UK FIRMS SEE FURTHER REVENUE SLIDES
PINSENT MASON has seen revenues drop by 7 per cent in the first six months of FY2009-10, compared with the same period last year, The Lawyer reports.
The firm has pulled in £98 million ($175 million) in the six-month period, compared with £105 million last year. Others experiencing a revenue drop over the period include Wragge & Co (3 per cent), Berwin Leighton Paisner (5 per cent), Eversheds (6 per cent), Allen & Overy (7 per cent) and Simmons & Simmons (16 per cent).
ALLEN & OVERY SNAPS UP MALLESONS PARTNER
MALLESONS STEPHEN Jaques has lost litigation partner Simon Clarke to Allen & Overy's Hong Kong office, legalweek.com reports. Clarke has been with Mallesons since 2004, when the firm merged with Clarke's previous firm, Kwok & Yih. He specialises in complex commercial litigation, focusing on corporate collapses and international commercial fraud.
Clarke will become A&O's third Hong Kong litigation partner.

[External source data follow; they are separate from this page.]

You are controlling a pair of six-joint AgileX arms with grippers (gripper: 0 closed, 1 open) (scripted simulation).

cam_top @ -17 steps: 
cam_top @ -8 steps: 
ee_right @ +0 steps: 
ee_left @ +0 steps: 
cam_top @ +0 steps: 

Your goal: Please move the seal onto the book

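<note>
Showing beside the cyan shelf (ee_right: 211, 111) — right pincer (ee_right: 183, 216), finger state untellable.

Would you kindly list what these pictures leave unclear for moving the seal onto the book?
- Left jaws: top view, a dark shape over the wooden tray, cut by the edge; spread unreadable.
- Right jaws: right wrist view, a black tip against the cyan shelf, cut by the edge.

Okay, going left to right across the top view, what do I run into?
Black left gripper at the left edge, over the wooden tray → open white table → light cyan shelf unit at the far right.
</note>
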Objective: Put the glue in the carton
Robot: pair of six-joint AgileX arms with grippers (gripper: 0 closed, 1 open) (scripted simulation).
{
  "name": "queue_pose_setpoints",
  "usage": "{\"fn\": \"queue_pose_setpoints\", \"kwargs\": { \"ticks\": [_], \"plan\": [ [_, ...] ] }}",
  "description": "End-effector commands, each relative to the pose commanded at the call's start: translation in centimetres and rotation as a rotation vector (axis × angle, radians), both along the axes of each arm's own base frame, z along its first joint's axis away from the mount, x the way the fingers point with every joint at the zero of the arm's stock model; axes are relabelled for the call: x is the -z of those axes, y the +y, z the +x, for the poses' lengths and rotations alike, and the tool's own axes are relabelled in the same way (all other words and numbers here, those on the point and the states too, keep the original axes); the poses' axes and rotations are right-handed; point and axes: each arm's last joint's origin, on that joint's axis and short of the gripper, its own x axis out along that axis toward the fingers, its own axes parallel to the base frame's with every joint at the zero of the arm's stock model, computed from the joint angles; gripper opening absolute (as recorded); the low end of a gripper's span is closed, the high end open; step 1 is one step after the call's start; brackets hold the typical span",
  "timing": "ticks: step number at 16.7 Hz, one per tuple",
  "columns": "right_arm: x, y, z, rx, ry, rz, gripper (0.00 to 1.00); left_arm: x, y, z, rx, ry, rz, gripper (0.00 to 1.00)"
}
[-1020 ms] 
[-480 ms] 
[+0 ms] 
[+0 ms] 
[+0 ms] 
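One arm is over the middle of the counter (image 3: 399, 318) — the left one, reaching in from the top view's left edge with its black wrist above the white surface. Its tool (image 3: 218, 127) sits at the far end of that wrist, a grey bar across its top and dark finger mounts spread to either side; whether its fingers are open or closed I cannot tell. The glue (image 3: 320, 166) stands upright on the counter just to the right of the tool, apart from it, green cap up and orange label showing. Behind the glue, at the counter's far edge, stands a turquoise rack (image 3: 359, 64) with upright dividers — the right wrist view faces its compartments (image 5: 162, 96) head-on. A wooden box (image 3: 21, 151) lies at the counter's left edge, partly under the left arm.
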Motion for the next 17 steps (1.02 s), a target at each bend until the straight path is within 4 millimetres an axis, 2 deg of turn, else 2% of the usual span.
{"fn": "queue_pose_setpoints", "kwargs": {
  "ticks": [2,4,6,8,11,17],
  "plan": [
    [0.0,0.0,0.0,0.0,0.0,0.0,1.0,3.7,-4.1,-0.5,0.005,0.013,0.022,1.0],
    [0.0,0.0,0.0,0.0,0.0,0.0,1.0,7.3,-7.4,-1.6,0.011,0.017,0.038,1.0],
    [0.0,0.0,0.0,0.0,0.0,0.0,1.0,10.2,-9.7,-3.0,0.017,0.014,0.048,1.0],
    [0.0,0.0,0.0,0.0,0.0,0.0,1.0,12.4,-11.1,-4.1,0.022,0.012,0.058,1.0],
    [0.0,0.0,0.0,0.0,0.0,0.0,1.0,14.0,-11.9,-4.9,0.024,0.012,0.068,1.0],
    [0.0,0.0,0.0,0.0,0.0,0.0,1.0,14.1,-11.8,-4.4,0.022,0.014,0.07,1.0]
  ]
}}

EVERSHEDS SCORES MULTIMILLION TYCO DEAL
EVERSHEDS HAS renewed its lucrative retainer - reportedly worth tens of millions of dollars - with Tyco for another two years, reports rollonfriday.com. Eversheds first scored the exclusive Tyco deal in 2006 when the multinational giant ditched its 250-strong legal panel in favour of the one-firm relationship with Eversheds.